## What the task requires
Below are entries; copy exactly the lines from the one with "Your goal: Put" through the one with "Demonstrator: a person", both included, and leave out the rest.

Records from a dataset:
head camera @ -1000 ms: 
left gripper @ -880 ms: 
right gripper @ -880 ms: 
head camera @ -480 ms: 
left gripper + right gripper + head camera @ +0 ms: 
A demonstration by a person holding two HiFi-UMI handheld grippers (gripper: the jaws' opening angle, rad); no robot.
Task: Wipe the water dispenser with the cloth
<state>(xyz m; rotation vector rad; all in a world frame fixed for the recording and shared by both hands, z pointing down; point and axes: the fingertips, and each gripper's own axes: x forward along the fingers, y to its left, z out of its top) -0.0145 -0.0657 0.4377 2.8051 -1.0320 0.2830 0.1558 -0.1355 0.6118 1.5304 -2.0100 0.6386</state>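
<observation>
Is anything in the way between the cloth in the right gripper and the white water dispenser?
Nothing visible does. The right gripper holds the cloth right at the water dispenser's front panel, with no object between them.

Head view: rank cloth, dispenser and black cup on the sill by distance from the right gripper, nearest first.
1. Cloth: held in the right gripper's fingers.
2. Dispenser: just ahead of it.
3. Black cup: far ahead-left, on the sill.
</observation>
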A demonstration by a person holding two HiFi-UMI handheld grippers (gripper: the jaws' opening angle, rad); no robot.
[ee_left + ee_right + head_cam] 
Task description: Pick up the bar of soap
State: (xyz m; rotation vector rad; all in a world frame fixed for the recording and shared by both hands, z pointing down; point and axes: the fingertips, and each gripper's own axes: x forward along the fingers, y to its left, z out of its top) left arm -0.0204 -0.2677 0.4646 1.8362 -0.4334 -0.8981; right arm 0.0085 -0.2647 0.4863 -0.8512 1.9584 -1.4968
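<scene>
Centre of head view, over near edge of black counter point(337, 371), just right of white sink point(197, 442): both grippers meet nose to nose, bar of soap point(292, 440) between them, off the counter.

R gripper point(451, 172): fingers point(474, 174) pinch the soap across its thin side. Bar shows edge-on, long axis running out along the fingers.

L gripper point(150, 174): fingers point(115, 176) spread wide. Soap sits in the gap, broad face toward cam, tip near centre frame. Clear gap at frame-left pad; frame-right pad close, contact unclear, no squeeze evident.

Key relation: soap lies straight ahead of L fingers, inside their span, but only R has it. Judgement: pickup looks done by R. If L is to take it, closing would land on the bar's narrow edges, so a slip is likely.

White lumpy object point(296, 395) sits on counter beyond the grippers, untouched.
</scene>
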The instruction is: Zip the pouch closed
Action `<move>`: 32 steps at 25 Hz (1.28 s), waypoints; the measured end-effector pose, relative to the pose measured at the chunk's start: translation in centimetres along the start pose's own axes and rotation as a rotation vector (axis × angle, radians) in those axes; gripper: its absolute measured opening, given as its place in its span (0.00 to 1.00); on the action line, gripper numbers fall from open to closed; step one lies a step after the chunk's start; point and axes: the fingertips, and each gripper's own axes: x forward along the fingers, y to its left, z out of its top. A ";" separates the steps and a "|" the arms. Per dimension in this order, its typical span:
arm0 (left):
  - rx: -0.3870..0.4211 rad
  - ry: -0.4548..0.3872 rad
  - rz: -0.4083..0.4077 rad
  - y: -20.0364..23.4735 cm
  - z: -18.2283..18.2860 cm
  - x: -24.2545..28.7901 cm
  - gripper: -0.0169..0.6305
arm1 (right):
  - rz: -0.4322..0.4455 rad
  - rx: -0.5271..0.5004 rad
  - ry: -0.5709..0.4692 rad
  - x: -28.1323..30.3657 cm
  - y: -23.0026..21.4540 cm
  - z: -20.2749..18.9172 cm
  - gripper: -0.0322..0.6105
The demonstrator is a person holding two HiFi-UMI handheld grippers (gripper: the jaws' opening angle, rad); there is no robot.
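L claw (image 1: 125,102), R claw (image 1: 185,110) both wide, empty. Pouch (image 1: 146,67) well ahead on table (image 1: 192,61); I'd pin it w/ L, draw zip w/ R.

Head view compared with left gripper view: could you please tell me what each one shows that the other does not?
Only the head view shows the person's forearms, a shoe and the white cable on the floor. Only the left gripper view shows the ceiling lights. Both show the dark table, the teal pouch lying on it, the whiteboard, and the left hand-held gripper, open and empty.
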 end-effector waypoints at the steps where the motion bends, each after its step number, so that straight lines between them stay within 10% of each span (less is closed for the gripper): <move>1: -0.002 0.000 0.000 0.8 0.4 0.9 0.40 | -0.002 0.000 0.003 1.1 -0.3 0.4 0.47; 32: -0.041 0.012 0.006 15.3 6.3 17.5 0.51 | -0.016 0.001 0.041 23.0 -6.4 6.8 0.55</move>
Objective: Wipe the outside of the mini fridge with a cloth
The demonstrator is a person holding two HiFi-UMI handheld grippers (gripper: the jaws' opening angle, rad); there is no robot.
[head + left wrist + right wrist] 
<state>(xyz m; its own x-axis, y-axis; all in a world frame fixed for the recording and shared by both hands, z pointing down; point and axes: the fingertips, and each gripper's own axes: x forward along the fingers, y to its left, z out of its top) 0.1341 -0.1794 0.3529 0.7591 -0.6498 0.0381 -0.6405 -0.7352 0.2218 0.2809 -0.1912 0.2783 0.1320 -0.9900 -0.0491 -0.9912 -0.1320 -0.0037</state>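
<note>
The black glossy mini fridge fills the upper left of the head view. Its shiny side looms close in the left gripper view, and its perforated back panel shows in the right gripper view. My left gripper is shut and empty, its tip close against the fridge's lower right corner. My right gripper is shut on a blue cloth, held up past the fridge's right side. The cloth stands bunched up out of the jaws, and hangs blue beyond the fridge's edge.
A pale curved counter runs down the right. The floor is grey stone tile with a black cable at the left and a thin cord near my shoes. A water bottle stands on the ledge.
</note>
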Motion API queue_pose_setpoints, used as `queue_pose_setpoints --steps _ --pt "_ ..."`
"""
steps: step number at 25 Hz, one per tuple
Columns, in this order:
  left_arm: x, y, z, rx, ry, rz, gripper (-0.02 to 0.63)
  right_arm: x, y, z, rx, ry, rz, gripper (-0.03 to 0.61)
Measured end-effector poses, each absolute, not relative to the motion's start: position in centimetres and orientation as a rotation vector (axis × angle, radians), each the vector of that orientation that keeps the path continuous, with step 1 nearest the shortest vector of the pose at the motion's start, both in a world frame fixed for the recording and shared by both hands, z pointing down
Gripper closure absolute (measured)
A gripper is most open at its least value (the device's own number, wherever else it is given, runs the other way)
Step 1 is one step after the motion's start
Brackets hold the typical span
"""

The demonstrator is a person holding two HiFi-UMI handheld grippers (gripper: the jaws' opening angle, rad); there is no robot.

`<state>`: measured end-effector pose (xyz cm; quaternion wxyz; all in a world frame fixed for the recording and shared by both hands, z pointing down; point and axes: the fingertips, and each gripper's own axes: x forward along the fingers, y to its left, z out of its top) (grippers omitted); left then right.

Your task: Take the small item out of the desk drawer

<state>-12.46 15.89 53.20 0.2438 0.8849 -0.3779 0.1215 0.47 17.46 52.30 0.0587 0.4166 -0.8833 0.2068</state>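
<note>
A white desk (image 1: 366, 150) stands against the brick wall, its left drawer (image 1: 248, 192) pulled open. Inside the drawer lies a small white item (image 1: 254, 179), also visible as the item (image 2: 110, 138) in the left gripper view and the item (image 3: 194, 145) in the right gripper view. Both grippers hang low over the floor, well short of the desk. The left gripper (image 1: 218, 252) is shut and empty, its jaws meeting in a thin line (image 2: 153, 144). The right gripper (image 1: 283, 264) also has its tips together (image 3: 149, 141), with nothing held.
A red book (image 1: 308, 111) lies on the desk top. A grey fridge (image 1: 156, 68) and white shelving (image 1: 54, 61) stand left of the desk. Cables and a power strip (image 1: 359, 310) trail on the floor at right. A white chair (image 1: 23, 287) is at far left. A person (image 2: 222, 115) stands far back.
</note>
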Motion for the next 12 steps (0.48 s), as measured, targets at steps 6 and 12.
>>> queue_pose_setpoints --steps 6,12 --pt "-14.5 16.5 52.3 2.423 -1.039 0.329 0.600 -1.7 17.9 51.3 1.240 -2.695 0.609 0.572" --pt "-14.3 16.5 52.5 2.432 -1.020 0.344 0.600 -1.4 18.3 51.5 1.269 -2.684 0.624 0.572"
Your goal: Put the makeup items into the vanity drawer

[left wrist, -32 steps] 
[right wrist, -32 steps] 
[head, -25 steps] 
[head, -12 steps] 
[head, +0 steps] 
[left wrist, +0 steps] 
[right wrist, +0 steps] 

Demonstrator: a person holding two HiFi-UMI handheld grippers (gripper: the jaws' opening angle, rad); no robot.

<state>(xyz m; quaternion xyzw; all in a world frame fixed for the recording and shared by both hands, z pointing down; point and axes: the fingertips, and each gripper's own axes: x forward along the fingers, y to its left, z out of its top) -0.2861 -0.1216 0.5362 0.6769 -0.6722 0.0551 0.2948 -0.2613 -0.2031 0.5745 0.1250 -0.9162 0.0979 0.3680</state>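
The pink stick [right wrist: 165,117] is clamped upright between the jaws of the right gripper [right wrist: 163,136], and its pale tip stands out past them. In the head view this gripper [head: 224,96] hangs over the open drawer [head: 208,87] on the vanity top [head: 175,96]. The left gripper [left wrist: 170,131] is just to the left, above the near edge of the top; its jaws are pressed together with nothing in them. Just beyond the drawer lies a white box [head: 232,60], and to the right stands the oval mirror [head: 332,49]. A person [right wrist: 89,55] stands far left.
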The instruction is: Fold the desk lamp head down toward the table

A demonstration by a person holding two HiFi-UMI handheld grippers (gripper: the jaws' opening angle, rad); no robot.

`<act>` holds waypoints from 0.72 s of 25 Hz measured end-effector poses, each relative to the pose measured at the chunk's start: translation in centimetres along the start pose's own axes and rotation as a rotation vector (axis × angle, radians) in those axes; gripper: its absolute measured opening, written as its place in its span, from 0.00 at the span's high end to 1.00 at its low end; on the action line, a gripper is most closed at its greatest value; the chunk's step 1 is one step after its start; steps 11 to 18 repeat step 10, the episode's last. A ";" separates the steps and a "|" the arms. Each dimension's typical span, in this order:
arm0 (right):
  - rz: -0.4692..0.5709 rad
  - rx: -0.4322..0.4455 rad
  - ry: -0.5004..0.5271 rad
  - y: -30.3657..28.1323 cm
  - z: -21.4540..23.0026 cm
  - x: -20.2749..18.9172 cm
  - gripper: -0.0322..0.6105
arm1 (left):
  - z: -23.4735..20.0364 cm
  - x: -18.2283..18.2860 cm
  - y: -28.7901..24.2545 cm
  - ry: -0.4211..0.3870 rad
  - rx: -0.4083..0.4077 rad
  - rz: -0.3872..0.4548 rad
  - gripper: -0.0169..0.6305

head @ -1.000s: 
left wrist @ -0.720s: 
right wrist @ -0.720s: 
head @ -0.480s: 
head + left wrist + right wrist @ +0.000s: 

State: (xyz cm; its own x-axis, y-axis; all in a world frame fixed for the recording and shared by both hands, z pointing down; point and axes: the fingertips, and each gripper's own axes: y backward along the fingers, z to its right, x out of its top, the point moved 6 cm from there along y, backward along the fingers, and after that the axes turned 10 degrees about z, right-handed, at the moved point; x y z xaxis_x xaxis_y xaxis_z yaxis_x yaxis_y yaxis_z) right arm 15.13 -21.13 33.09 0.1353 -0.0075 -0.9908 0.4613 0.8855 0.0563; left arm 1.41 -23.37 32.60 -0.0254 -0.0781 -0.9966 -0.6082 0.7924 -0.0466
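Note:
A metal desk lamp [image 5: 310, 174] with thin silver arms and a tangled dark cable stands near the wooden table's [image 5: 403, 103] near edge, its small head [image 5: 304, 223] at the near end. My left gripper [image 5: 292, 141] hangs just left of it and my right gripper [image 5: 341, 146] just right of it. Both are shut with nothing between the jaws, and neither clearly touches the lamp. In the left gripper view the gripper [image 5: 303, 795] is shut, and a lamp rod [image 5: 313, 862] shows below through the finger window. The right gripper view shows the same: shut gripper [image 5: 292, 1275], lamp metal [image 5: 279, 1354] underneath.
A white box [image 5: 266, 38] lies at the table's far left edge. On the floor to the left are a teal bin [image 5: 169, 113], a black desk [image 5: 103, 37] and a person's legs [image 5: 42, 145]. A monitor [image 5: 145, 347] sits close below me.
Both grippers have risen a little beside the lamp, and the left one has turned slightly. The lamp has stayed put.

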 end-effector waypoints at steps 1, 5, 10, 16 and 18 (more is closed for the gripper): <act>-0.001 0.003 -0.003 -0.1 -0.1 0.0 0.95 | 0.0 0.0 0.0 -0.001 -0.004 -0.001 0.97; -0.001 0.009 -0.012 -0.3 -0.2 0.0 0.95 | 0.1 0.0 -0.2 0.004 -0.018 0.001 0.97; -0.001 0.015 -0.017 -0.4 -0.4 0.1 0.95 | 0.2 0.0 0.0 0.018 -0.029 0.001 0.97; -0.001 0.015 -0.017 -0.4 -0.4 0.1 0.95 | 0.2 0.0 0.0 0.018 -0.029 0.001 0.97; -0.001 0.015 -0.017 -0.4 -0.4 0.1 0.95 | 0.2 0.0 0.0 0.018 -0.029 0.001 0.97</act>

## Solution
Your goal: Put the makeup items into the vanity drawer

[left wrist, -32 steps] 
[right wrist, -32 steps] 
[head, -25 steps] 
[head, -12 steps] 
[head, +0 steps] 
[left wrist, +0 steps] 
[right wrist, +0 steps] 

Demonstrator: a person holding two HiFi-UMI handheld grippers (gripper: the jaws' opening angle, rad); no robot.

There is no more to this output.